Task to carry out ▸ In this exercise, reproduce the whole listing exactly.

++++++++

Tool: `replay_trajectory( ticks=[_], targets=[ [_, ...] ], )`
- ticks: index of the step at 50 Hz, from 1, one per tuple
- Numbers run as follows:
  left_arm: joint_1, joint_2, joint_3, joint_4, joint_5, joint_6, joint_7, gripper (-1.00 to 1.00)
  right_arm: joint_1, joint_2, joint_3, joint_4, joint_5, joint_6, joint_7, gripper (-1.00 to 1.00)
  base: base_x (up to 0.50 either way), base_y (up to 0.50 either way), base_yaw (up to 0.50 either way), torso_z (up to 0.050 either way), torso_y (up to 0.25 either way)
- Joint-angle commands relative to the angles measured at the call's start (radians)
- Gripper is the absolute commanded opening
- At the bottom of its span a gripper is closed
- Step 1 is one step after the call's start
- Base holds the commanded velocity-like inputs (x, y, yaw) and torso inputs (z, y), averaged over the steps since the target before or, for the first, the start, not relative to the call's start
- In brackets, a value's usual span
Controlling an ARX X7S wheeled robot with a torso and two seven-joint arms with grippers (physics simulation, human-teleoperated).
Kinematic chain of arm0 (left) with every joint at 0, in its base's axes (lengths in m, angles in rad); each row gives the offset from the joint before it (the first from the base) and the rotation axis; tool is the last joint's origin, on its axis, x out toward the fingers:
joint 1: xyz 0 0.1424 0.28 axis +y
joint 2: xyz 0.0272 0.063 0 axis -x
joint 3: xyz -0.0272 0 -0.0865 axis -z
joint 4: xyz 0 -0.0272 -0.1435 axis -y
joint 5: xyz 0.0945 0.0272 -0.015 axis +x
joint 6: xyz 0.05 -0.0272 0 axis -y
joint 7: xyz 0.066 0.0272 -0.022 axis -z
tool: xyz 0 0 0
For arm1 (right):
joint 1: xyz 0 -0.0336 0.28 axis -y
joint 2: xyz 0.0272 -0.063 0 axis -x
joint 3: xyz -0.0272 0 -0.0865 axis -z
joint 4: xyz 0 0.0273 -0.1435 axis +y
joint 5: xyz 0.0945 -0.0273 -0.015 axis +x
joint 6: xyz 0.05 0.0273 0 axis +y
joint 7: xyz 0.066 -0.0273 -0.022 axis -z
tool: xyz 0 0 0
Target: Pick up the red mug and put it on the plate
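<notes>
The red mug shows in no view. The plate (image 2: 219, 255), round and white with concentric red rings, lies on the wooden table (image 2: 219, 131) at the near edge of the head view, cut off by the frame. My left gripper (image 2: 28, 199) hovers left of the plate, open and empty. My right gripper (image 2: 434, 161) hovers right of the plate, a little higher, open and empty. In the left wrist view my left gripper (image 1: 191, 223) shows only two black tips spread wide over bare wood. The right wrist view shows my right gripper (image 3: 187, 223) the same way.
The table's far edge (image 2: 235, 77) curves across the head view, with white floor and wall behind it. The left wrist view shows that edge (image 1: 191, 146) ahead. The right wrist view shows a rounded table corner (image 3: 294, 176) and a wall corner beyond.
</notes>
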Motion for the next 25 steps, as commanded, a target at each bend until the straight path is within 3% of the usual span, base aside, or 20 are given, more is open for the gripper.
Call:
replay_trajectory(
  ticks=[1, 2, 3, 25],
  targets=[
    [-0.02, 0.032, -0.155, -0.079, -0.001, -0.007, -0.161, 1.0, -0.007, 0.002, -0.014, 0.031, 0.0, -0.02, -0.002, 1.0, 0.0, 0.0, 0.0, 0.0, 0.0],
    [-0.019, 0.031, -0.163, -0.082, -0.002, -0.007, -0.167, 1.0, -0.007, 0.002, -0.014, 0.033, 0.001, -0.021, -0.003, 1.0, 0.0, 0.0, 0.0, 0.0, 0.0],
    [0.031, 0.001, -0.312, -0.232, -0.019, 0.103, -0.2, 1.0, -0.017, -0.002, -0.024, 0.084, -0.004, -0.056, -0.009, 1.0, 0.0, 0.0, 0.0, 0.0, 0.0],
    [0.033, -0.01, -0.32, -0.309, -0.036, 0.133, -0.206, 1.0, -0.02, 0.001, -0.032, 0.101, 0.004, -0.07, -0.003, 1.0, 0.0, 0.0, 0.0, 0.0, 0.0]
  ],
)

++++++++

Result of this task ▸
Tool: `replay_trajectory( ticks=[_], targets=[ [_, ...] ], )`
- ticks: index of the step at 50 Hz, from 1, one per tuple
- Numbers run as follows:
  left_arm: joint_1, joint_2, joint_3, joint_4, joint_5, joint_6, joint_7, gripper (-1.00 to 1.00)
  right_arm: joint_1, joint_2, joint_3, joint_4, joint_5, joint_6, joint_7, gripper (-1.00 to 1.00)
  base: base_x (up to 0.50 either way), base_y (up to 0.50 either way), base_yaw (up to 0.50 either way), torso_z (up to 0.050 either way), torso_y (up to 0.25 either way)
- Joint-angle commands relative to the angles measured at the call's start (radians)
- Gripper is the absolute commanded opening
- At the bottom of its span a gripper is closed
- Step 1 is one step after the call's start
- Base holds the commanded velocity-like inputs (x, y, yaw) and torso inputs (z, y), averaged over the steps since the target before or, for the first, the start, not relative to the call's start
- In brackets, a value's usual span
Controlling an ARX X7S wheeled robot with a torso and two seven-joint arms with grippers (physics simulation, human-teleoperated).
Kinematic chain of arm0 (left) with every joint at 0, in its base's axes (lengths in m, angles in rad); each row gives the offset from the joint before it (the first from the base) and the rotation axis; tool is the last joint's origin, on its axis, x out toward the fingers:
joint 1: xyz 0 0.1424 0.28 axis +y
joint 2: xyz 0.0272 0.063 0 axis -x
joint 3: xyz -0.0272 0 -0.0865 axis -z
joint 4: xyz 0 -0.0272 -0.1435 axis -y
joint 5: xyz 0.0945 0.0272 -0.015 axis +x
joint 6: xyz 0.05 -0.0272 0 axis -y
joint 7: xyz 0.066 0.0272 -0.022 axis -z
tool: xyz 0 0 0
For arm1 (right):
joint 1: xyz 0 -0.0336 0.28 axis -y
joint 2: xyz 0.0272 -0.063 0 axis -x
joint 3: xyz -0.0272 0 -0.0865 axis -z
joint 4: xyz 0 0.0273 -0.1435 axis +y
joint 5: xyz 0.0945 -0.0273 -0.015 axis +x
joint 6: xyz 0.05 0.0273 0 axis +y
joint 7: xyz 0.066 -0.0273 -0.022 axis -z
tool: xyz 0 0 0
Target: Pick up the red mug and put it on the plate
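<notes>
The red mug shows in no view. The plate (image 2: 219, 255), round and white with concentric red rings, lies on the wooden table (image 2: 219, 131) at the near edge of the head view, cut off by the frame. My left gripper (image 2: 28, 199) hovers left of the plate, open and empty. My right gripper (image 2: 434, 161) hovers right of the plate, a little higher, open and empty. In the left wrist view my left gripper (image 1: 191, 223) shows only two black tips spread wide over bare wood. The right wrist view shows my right gripper (image 3: 187, 223) the same way.
The table's far edge (image 2: 235, 77) curves across the head view, with white floor and wall behind it. The left wrist view shows that edge (image 1: 191, 146) ahead. The right wrist view shows a rounded table corner (image 3: 294, 176) and a wall corner beyond.
</notes>
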Motion for the next 25 steps, as commanded, a target at each bend until the straight path is within 3% of the usual span, base aside, or 20 are given, more is open for the gripper.
Call:
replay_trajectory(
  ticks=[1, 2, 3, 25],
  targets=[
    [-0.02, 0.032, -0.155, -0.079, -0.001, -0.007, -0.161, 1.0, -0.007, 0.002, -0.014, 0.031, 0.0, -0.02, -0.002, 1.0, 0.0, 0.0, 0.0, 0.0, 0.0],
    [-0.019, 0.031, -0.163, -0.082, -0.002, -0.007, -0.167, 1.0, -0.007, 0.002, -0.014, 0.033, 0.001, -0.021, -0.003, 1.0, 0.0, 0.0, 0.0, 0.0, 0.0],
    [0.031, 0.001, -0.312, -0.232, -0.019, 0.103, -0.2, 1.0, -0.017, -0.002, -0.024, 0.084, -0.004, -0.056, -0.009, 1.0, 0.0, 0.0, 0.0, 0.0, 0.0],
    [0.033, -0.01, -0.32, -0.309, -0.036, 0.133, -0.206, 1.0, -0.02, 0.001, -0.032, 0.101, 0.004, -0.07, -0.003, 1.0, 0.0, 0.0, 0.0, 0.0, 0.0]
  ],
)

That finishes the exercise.